=== Provided information ===
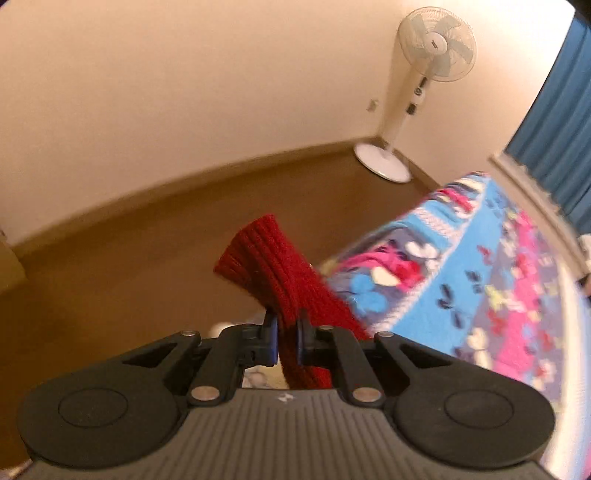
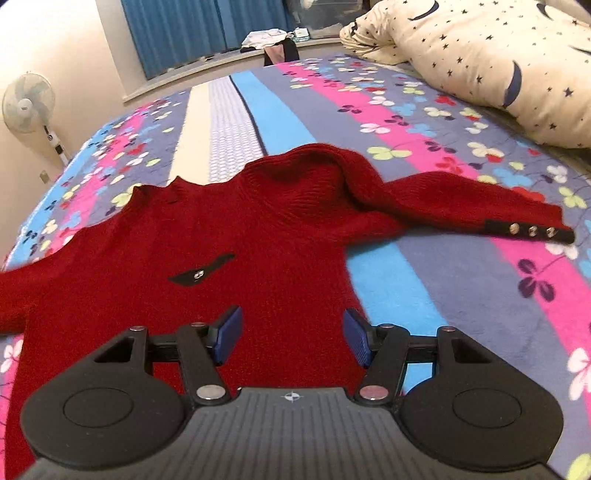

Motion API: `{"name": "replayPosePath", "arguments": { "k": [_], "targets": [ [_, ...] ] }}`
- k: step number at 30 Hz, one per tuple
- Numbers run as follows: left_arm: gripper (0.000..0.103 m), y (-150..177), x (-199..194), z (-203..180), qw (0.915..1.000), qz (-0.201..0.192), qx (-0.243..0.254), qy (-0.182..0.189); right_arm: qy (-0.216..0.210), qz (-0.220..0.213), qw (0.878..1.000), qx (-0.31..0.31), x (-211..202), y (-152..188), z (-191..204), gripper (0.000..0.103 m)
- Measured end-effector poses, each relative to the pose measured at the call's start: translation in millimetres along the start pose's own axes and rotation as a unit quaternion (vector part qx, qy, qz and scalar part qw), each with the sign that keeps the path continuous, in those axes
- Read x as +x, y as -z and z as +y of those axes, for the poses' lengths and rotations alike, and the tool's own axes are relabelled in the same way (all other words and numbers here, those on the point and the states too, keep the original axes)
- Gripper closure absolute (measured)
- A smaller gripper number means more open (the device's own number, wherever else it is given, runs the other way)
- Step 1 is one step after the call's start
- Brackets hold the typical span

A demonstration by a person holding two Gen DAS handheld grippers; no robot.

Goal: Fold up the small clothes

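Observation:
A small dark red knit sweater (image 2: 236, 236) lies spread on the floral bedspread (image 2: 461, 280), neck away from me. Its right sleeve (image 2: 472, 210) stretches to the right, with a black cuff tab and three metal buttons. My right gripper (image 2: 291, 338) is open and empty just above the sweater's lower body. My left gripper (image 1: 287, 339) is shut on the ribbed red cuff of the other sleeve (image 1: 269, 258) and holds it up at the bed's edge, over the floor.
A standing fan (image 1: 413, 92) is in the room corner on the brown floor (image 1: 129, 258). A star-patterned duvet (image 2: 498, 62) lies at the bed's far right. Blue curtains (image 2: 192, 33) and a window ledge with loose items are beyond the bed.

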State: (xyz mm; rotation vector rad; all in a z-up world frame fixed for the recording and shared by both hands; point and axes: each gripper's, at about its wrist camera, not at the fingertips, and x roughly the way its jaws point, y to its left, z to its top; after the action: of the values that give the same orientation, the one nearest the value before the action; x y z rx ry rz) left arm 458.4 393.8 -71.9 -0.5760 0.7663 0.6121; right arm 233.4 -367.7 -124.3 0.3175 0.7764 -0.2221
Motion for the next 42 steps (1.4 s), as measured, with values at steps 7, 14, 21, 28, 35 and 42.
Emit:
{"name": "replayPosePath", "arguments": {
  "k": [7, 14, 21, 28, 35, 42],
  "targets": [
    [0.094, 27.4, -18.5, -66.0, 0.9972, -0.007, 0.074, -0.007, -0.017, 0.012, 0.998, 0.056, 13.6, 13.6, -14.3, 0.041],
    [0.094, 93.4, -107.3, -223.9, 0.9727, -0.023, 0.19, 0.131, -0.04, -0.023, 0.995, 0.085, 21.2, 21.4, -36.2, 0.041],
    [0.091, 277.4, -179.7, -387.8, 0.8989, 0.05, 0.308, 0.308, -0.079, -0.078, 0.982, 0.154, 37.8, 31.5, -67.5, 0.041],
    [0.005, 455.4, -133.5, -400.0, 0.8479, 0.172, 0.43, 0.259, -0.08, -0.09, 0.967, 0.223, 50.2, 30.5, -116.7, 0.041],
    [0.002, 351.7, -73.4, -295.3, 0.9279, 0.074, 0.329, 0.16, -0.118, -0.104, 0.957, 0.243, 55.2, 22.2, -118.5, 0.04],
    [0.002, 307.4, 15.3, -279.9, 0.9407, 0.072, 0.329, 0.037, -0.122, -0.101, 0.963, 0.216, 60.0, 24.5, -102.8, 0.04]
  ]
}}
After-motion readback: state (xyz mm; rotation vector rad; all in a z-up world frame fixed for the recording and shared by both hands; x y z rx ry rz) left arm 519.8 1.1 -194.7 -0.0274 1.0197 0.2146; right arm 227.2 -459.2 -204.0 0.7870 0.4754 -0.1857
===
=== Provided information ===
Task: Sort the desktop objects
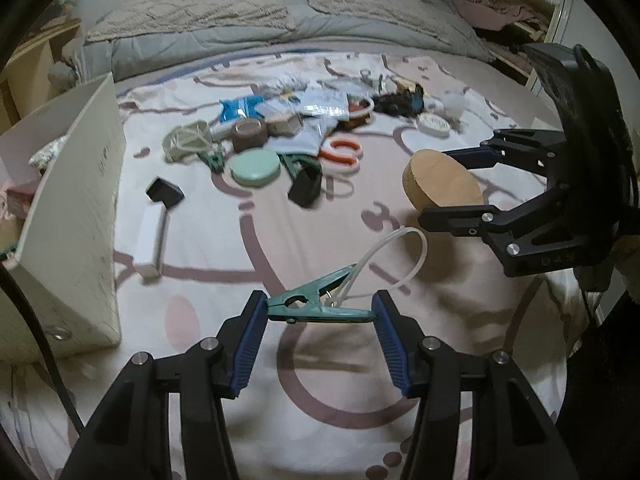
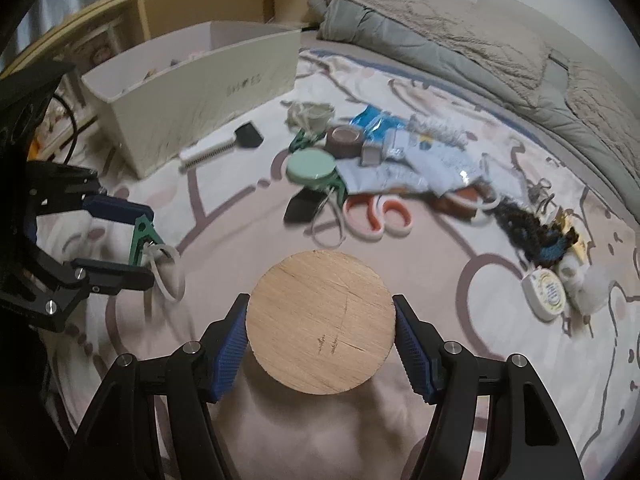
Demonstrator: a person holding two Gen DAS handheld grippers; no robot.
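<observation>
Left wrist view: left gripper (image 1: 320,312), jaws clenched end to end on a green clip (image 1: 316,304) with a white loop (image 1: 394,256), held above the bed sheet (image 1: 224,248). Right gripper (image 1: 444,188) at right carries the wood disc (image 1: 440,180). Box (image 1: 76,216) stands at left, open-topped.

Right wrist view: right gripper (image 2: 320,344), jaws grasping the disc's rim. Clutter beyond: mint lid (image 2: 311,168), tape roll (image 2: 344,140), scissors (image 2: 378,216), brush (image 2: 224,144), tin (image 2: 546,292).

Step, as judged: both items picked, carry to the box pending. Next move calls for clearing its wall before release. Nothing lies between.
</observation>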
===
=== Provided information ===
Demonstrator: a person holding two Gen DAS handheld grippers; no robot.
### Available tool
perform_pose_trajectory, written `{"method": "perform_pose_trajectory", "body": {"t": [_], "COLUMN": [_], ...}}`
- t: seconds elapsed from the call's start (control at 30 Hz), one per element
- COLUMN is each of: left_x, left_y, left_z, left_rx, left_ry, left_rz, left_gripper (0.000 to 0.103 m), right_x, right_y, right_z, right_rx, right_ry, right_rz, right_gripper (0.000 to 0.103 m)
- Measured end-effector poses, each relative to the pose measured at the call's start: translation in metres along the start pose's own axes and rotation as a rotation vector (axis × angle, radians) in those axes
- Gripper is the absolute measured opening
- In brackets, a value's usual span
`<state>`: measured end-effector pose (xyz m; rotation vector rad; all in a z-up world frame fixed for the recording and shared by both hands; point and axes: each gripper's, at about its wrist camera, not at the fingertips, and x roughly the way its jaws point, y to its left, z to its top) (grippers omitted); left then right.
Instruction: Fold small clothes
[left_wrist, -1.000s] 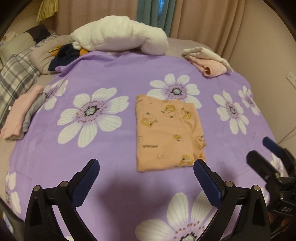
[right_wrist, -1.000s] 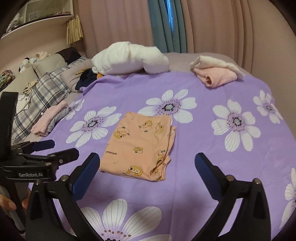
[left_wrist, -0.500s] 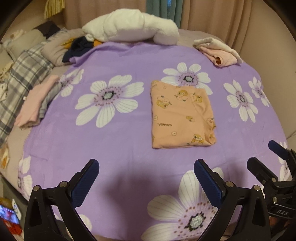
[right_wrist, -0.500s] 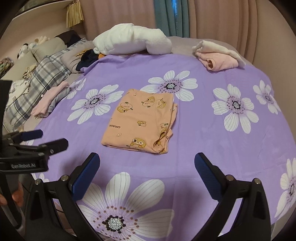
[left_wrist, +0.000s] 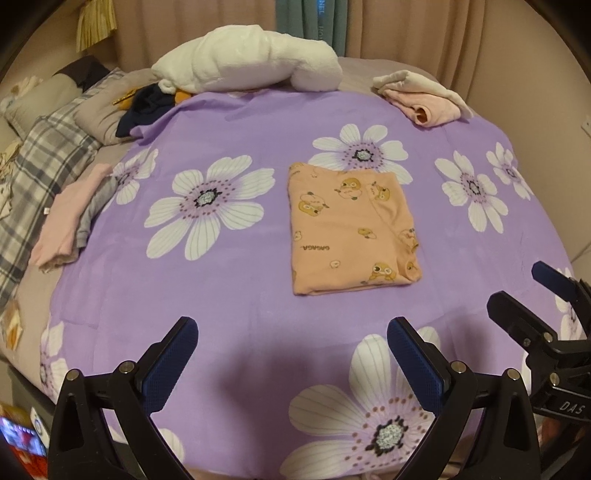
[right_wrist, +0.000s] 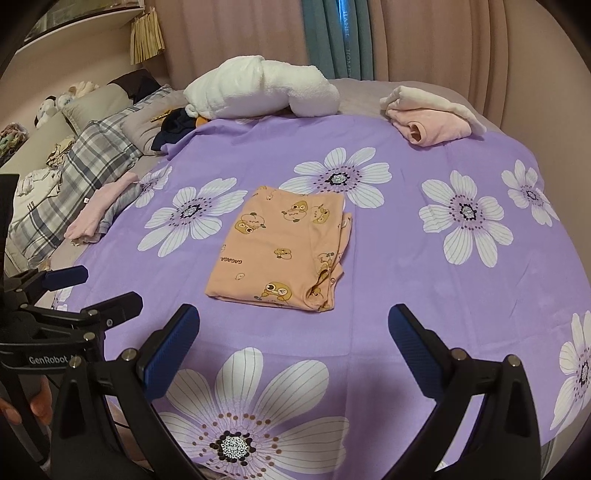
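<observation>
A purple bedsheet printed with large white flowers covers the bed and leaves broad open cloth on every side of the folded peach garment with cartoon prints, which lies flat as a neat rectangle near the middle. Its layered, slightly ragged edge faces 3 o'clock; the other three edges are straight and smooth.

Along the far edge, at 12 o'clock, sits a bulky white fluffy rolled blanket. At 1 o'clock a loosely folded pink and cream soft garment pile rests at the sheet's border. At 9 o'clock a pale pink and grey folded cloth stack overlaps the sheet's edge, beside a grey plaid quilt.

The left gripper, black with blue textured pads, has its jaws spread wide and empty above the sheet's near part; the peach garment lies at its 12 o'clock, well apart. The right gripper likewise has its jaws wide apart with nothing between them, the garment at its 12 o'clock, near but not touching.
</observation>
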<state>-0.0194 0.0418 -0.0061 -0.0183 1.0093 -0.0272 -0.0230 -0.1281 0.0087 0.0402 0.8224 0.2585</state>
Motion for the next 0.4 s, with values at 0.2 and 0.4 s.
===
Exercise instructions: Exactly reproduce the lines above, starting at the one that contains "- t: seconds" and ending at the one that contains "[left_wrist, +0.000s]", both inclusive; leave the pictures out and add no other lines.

Response:
- t: seconds elapsed from the call's start (control at 30 Hz), one per element
- COLUMN is each of: left_x, left_y, left_z, left_rx, left_ry, left_rz, left_gripper (0.000 to 0.103 m), right_x, right_y, right_z, right_rx, right_ry, right_rz, right_gripper (0.000 to 0.103 m)
- Measured end-effector poses, each relative to the pose measured at the call's start: translation in metres along the start pose's own axes and rotation as a rotation vector (axis × angle, radians) in those axes
- Gripper is the absolute measured opening
- In brackets, a value's usual span
`<state>`: measured end-effector pose (xyz m; rotation vector rad; all in a z-up world frame fixed for the recording and shared by both hands; point and axes: each gripper's, at about its wrist camera, not at the fingertips, and x roughly the way its jaws point, y to its left, z to its top) (grippers omitted); left then right.
Instruction: Fold small clothes
[left_wrist, -1.000s] 
[right_wrist, -1.000s] 
[left_wrist, -0.500s] 
[right_wrist, -0.500s] 
[left_wrist, +0.000s] 

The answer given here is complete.